◆ **What you have to do**
Produce a verbatim copy of the data below that contains no pictures.

◆ **Data below**

=====

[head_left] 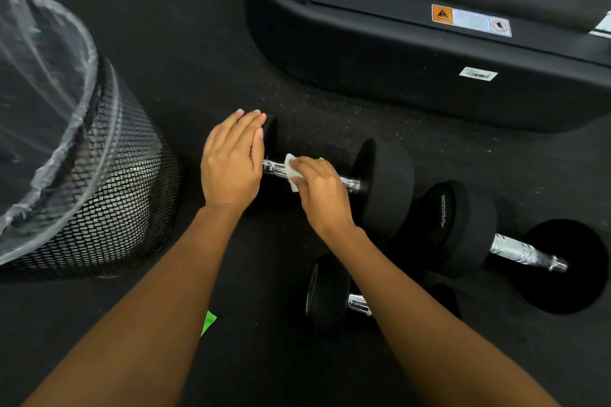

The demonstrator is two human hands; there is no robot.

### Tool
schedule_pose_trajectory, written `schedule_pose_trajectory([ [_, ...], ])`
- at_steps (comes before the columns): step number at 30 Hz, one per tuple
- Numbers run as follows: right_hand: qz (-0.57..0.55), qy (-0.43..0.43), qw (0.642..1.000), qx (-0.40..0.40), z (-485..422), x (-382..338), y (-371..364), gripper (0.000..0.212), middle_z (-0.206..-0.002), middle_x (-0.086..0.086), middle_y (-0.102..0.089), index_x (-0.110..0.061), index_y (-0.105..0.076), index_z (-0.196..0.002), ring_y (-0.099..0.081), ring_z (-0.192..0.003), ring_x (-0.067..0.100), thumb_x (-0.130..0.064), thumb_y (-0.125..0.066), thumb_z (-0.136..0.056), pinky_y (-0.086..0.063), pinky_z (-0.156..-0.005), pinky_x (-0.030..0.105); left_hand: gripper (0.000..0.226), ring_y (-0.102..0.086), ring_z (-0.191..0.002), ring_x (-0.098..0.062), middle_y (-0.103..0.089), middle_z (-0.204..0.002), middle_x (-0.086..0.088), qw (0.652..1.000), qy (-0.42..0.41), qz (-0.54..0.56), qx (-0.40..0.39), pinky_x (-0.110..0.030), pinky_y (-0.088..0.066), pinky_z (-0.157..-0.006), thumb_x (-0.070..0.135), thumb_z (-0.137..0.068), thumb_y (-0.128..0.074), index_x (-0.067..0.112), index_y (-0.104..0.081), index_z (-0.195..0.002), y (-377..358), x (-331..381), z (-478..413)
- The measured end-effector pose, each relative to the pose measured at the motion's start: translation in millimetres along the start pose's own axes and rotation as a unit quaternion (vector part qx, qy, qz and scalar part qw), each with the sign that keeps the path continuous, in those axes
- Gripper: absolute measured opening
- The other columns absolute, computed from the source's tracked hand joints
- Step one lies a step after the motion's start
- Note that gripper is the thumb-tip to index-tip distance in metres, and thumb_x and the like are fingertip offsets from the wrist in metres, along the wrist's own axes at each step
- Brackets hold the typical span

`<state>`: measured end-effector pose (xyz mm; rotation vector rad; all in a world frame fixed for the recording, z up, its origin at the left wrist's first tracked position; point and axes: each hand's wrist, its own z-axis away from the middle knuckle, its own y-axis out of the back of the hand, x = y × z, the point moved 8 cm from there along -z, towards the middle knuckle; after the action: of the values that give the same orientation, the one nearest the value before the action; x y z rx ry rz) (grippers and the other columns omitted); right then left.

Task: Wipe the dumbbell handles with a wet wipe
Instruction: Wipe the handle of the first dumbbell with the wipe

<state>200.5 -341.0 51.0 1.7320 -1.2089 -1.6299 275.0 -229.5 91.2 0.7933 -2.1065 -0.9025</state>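
Of the person, only two arms and two hands are in view, seen from above by the head-worn camera. The left forearm (158,291) and the right forearm (413,301) are both bare, uncovered from the lower edge of the picture up to the wrists, and they look slender and smooth. The left hand (231,162) and the right hand (319,190) are bare too, their backs and knuckles showing. One short, neatly trimmed nail shows on the left hand.
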Motion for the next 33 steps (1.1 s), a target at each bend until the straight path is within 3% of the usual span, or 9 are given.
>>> schedule_pose_trajectory([
  [5,0.035,-0.042,0.998,-0.020,-12,-1,-12,0.023,-0.106,0.012,-0.067,-0.004,-0.062,-0.112,-0.059,-0.101,0.027,-0.011,-0.052,-0.093,-0.032,-0.105,0.035,0.035,-0.047,-0.124,-0.018,-0.061,-0.125,-0.002,1.000,-0.003,-0.004,0.009,-0.025,-0.025,-0.105,0.021,-0.099,-0.035,0.010,-0.060,-0.121,1,0,0],
  [10,0.056,-0.002,0.995,-0.083,-29,-19,-32,0.019,-0.093,0.011,-0.066,-0.004,-0.063,-0.105,-0.060,-0.090,0.029,-0.004,-0.053,-0.089,-0.034,-0.102,0.033,0.035,-0.047,-0.125,-0.018,-0.060,-0.125,-0.002,1.000,-0.002,-0.004,0.002,-0.028,-0.027,-0.105,0.021,-0.099,-0.034,0.010,-0.059,-0.122,0,0,0],
  [14,0.036,0.018,0.999,-0.036,-14,-8,-11,0.027,-0.100,0.013,-0.066,-0.001,-0.063,-0.106,-0.060,-0.096,0.028,0.004,-0.065,-0.079,-0.034,-0.103,0.033,0.035,-0.047,-0.125,-0.018,-0.060,-0.125,-0.002,1.000,-0.002,-0.001,0.005,-0.028,-0.027,-0.105,0.021,-0.099,-0.035,0.010,-0.059,-0.122,1,0,0],
  [18,0.023,-0.017,0.999,-0.039,-11,0,-10,0.033,-0.114,0.011,-0.059,-0.004,-0.059,-0.112,-0.051,-0.110,0.026,-0.005,-0.068,-0.080,-0.037,-0.101,0.034,0.035,-0.048,-0.124,-0.019,-0.061,-0.124,-0.003,1.000,-0.004,-0.006,0.007,-0.027,-0.027,-0.105,0.021,-0.099,-0.035,0.009,-0.059,-0.121,2,1,0],
  [26,0.081,0.044,0.995,-0.023,-22,-27,-28,0.043,-0.095,0.012,-0.058,-0.004,-0.057,-0.094,-0.053,-0.085,0.026,0.008,-0.077,-0.057,-0.044,-0.084,0.034,0.037,-0.046,-0.125,-0.018,-0.060,-0.126,-0.002,1.000,-0.001,-0.012,0.002,-0.022,-0.021,-0.106,0.022,-0.099,-0.033,0.009,-0.059,-0.122,1,0,0],
  [30,0.092,0.053,0.994,0.002,-11,-13,-16,0.042,-0.096,0.007,-0.057,-0.009,-0.057,-0.091,-0.051,-0.083,0.021,0.007,-0.077,-0.058,-0.039,-0.077,0.024,0.037,-0.046,-0.126,-0.017,-0.059,-0.126,-0.002,1.000,-0.003,-0.010,0.001,-0.024,-0.024,-0.106,0.022,-0.099,-0.033,0.010,-0.058,-0.123,0,-1,1],
  [33,0.082,0.045,0.996,0.010,-8,-12,-12,0.043,-0.096,0.007,-0.059,-0.008,-0.058,-0.091,-0.053,-0.083,0.021,0.008,-0.078,-0.056,-0.045,-0.073,0.027,0.036,-0.046,-0.125,-0.017,-0.060,-0.126,-0.002,1.000,-0.003,-0.010,0.004,-0.024,-0.024,-0.106,0.021,-0.099,-0.034,0.009,-0.059,-0.122,0,-1,0],
])
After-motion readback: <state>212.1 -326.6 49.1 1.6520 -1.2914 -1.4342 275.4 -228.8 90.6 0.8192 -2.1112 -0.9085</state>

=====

◆ **Output for this exercise**
[head_left] 

The demonstrator is two human hands; there is no robot.

### Tool
schedule_pose_trajectory, written `schedule_pose_trajectory([ [_, ...], ])`
- at_steps (comes before the columns): step number at 30 Hz, one per tuple
- Numbers run as follows: right_hand: qz (-0.57..0.55), qy (-0.43..0.43), qw (0.642..1.000), qx (-0.40..0.40), z (-485..422), x (-382..338), y (-371..364), gripper (0.000..0.212), middle_z (-0.206..-0.002), middle_x (-0.086..0.086), middle_y (-0.102..0.089), index_x (-0.110..0.061), index_y (-0.105..0.076), index_z (-0.196..0.002), ring_y (-0.099..0.081), ring_z (-0.192..0.003), ring_x (-0.067..0.100), thumb_x (-0.130..0.064), thumb_y (-0.125..0.066), thumb_z (-0.136..0.056), pinky_y (-0.086..0.063), pinky_z (-0.156..-0.005), pinky_x (-0.030..0.105); left_hand: gripper (0.000..0.226), ring_y (-0.102..0.086), ring_z (-0.191..0.002), ring_x (-0.098..0.062), middle_y (-0.103..0.089), middle_z (-0.204..0.002), middle_x (-0.086..0.088), qw (0.652..1.000), qy (-0.42..0.41), qz (-0.54..0.56), qx (-0.40..0.39), pinky_x (-0.110..0.030), pinky_y (-0.088..0.066), pinky_z (-0.157..-0.006), thumb_x (-0.070..0.135), thumb_z (-0.137..0.068), thumb_y (-0.128..0.074), index_x (-0.067..0.112), index_y (-0.104..0.081), index_z (-0.195..0.002), y (-377..358), x (-331..381), z (-478..413)
- The measured end-effector pose, each relative to the pose measured at the motion's start: translation in millimetres along the start pose's own axes and rotation as a unit quaternion (vector part qx, qy, qz and scalar part qw), each with the sign that keeps the path continuous, in those axes
- Gripper: absolute measured opening
- The other columns absolute, computed from the source's tracked hand joints
- Step one lies a step after the motion's start
- Note that gripper is the thumb-tip to index-tip distance in metres, and thumb_x and the like are fingertip offsets from the wrist in metres, along the wrist's own axes at each step
- Brackets hold the typical span

`<state>`: measured end-effector pose (xyz mm; rotation vector rad; all in a world frame fixed for the recording, z up, its origin at the left wrist's first tracked position; point and axes: each hand's wrist, its own z-axis away from the middle knuckle, its own y-axis out of the back of the hand, x = y × z, the point moved 8 cm from there along -z, towards the middle knuckle; after the action: of the values that give the same orientation, the one nearest the value before the action; x y z rx ry rz) (grippers and the other columns omitted); right then left.

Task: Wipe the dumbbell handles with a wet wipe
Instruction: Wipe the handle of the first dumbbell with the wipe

<state>200.5 -341.0 51.0 1.7320 -1.2089 -1.6299 275.0 -229.5 91.2 0.7933 -2.1065 -0.9025</state>
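Of the person, only two arms and two hands are in view, seen from above by the head-worn camera. The left forearm (158,291) and the right forearm (413,301) are both bare, uncovered from the lower edge of the picture up to the wrists, and they look slender and smooth. The left hand (231,162) and the right hand (319,190) are bare too, their backs and knuckles showing. One short, neatly trimmed nail shows on the left hand.
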Motion for the next 33 steps (1.1 s), a target at each bend until the straight path is within 3% of the usual span, or 9 are given.
>>> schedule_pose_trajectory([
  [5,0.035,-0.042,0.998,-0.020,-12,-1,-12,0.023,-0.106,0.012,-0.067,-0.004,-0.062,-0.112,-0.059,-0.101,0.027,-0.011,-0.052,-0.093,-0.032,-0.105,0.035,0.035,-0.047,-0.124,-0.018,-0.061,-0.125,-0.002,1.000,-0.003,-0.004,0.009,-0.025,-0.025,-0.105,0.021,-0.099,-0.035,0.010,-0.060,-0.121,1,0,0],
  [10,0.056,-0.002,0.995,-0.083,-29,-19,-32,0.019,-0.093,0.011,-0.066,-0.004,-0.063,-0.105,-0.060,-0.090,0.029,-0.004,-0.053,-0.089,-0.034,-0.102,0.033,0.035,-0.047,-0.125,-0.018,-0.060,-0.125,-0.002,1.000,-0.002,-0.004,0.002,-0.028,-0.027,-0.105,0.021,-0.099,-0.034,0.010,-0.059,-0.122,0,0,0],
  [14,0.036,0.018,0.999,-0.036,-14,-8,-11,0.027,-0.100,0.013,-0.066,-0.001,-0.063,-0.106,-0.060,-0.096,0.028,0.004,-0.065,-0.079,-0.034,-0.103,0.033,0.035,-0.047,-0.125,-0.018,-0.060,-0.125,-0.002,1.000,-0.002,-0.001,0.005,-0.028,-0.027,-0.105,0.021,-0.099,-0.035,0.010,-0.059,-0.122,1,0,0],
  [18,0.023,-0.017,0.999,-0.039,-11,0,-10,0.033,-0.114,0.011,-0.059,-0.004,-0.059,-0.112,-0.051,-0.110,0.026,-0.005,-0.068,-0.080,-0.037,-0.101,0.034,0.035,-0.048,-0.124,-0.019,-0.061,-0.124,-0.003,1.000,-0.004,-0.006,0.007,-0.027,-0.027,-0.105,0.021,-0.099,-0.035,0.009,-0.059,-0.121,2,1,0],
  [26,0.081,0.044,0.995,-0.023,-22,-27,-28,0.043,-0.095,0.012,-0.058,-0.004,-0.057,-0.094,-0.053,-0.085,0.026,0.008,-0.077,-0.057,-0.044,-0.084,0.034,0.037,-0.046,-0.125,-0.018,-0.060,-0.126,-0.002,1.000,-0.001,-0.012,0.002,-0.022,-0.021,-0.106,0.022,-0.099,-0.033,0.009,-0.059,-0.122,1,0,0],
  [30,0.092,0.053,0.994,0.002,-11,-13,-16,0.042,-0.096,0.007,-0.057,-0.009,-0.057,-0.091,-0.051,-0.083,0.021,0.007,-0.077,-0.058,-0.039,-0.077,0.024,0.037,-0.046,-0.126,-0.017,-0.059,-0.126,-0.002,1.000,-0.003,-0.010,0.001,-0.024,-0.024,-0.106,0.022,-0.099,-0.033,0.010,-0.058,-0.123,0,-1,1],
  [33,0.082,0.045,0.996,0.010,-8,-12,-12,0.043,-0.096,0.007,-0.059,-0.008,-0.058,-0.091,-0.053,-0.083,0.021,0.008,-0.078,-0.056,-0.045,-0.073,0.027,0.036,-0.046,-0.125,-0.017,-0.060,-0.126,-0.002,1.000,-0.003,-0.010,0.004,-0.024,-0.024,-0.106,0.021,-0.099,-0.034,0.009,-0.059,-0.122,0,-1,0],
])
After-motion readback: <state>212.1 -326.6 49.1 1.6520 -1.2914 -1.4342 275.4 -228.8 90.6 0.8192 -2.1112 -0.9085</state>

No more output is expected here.